DataLoader and Dataset in Pytorch

Jimmy (xiaoke) Shen
2 min readMay 15, 2021

PyTorch provides two data primitives: torch.utils.data.DataLoader and torch.utils.data.Dataset that allow you to use pre-loaded datasets as well as your own data. Dataset stores the samples and their corresponding labels, and DataLoader wraps an iterable around the Dataset to enable easy access to the samples.

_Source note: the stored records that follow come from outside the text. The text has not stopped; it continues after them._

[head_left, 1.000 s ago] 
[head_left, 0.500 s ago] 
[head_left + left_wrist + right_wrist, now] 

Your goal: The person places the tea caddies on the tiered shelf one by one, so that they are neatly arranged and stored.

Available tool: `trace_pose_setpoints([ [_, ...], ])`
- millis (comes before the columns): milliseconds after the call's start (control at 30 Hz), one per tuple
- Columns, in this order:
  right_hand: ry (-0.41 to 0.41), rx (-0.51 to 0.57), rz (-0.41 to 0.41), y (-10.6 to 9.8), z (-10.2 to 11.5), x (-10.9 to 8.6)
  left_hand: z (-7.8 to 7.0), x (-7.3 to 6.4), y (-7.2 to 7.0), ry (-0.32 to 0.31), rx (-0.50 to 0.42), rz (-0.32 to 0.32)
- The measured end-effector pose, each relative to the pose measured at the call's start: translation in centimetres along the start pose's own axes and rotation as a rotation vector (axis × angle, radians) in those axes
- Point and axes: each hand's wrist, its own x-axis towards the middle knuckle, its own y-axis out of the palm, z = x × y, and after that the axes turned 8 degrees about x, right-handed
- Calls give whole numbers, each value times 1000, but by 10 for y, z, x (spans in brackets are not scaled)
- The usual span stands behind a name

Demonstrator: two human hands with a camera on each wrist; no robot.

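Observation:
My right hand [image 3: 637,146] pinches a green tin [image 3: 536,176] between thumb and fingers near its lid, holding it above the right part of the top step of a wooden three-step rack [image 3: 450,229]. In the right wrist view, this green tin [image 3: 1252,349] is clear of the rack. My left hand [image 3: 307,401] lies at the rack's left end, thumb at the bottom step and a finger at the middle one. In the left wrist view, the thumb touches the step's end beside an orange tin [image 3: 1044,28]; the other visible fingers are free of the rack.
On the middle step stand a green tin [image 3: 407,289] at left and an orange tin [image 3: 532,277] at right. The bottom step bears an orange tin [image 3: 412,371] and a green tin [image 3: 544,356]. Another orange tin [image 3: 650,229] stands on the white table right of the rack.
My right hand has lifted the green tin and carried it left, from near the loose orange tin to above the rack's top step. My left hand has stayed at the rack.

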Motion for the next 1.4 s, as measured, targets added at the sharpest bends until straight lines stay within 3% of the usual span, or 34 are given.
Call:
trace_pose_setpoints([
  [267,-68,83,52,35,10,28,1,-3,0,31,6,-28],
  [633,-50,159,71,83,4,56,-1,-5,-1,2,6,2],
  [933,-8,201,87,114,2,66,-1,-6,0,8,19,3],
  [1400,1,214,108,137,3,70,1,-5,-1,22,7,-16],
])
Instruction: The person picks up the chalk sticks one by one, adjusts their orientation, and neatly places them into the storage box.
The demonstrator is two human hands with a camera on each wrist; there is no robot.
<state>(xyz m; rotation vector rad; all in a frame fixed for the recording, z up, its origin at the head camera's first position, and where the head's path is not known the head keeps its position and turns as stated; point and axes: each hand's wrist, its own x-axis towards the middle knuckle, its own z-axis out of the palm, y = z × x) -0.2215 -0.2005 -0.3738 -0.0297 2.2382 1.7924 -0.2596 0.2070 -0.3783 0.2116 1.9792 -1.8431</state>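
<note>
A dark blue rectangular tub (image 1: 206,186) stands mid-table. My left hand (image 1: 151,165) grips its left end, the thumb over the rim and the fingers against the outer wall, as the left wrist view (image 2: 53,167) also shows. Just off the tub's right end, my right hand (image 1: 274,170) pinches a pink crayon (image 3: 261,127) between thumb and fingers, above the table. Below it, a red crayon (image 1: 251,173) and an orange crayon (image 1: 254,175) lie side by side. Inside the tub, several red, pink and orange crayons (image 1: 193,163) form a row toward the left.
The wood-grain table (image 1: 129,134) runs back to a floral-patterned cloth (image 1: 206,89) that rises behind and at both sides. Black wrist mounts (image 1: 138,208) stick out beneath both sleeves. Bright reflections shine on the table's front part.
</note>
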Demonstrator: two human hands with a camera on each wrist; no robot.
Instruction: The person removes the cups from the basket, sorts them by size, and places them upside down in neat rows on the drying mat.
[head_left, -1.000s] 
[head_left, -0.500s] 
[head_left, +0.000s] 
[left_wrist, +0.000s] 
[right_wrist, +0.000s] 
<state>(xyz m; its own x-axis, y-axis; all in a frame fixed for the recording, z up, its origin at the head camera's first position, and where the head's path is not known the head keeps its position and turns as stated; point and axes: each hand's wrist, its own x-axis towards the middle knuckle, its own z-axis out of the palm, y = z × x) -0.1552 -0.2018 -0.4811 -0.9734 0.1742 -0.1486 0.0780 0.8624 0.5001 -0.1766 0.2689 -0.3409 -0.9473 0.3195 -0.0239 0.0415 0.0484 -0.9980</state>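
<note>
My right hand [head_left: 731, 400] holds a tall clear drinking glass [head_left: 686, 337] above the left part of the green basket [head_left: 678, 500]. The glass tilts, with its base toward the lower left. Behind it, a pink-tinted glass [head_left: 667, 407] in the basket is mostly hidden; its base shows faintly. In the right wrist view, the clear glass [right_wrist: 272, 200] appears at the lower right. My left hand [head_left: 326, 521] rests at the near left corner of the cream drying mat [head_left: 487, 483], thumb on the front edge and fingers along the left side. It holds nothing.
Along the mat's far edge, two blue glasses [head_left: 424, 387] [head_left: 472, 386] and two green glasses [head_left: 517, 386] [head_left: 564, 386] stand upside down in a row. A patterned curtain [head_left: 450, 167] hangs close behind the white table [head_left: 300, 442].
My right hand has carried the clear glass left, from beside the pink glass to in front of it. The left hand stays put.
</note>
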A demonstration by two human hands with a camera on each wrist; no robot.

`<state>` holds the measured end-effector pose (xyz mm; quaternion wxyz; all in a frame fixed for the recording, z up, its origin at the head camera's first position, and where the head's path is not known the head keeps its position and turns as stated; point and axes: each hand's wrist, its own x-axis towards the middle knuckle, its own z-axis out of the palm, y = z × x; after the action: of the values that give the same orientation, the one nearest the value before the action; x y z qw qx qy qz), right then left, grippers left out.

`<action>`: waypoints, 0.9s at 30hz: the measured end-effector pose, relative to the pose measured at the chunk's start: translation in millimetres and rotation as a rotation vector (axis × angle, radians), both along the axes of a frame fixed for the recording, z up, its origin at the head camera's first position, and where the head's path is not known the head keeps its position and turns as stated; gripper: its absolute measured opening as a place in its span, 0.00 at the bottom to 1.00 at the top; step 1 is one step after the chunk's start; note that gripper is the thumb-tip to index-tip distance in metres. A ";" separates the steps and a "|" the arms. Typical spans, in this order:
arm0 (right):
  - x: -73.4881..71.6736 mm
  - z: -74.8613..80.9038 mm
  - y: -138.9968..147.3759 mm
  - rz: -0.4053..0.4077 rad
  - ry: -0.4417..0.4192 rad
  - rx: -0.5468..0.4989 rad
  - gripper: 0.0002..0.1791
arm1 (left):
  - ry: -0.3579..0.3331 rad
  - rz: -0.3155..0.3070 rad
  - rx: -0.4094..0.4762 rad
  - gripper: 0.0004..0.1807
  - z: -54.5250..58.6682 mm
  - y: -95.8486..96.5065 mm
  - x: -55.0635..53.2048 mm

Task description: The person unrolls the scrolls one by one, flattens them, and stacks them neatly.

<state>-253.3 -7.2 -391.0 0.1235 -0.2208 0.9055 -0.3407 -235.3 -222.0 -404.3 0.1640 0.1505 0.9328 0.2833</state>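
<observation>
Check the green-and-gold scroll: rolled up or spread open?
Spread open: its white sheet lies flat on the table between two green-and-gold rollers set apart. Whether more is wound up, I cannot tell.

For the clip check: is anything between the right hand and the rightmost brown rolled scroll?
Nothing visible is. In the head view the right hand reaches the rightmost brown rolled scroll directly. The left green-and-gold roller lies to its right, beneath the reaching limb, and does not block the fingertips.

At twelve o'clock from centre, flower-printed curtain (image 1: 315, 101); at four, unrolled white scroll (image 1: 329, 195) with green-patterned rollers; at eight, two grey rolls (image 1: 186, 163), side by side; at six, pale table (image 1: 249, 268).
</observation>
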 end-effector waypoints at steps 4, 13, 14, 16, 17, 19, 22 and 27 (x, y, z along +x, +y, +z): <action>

From [1]

Dataset

[1] gave a pretty good example of FashionMNIST

import torch
from torch.utils.data import Dataset
from torchvision import datasets
from torchvision.transforms import ToTensor
import matplotlib.pyplot as plt


training_data = datasets.FashionMNIST(
root="data",
train=True,
download=True,
transform=ToTensor()
)

Let’s explore this code.

FashionMNIST source code

If we run the above code on the terminal, it will download the data first and then we can explore

>>> training_data
Dataset FashionMNIST
Number of datapoints: 60000
Root location: data
Split: Train
StandardTransform
Transform: ToTensor()
>>> type(training_data)
<class 'torchvision.datasets.mnist.FashionMNIST'>
>>> first = training_data[0]
>>> type(first)
<class 'tuple'>
>>> len(first)
2
>>> type(first[0])
<class 'torch.Tensor'>
>>> type(first[1])
<class 'int'>
>>> a, b = first
>>> a.shape
torch.Size([1, 28, 28])
>>> b
9

Source code of FashionMnist can be found here

The source code of Dataset is pretty short, you can find it from here

Essentially, for the subclass of Dataset, we need to implement

__len__ and __getitem__, so we can use

dataset = MyDataset()
length_of_dataset = len(dataset)
input_data, input_data_label = dataset[i]

Dataloader

The Dataset retrieves our dataset’s features and labels one sample at a time. While training a model, we typically want to pass samples in “minibatches”, reshuffle the data at every epoch to reduce model overfitting, and use Python’s multiprocessing to speed up data retrieval.

DataLoader is an iterable that abstracts this complexity for us in an easy API. From [1]

>>> from torch.utils.data import DataLoader
>>> train_dataloader = DataLoader(training_data, batch_size=64, shuffle=True)
>>> type(train_dataloader)
<class 'torch.utils.data.dataloader.DataLoader'>
>>> len(train_dataloader)
938
>>> len(training_data)
60000
>>> 60000/64
937.5

Reference

[1]https://pytorch.org/tutorials/beginner/basics/data_tutorial.html

--

--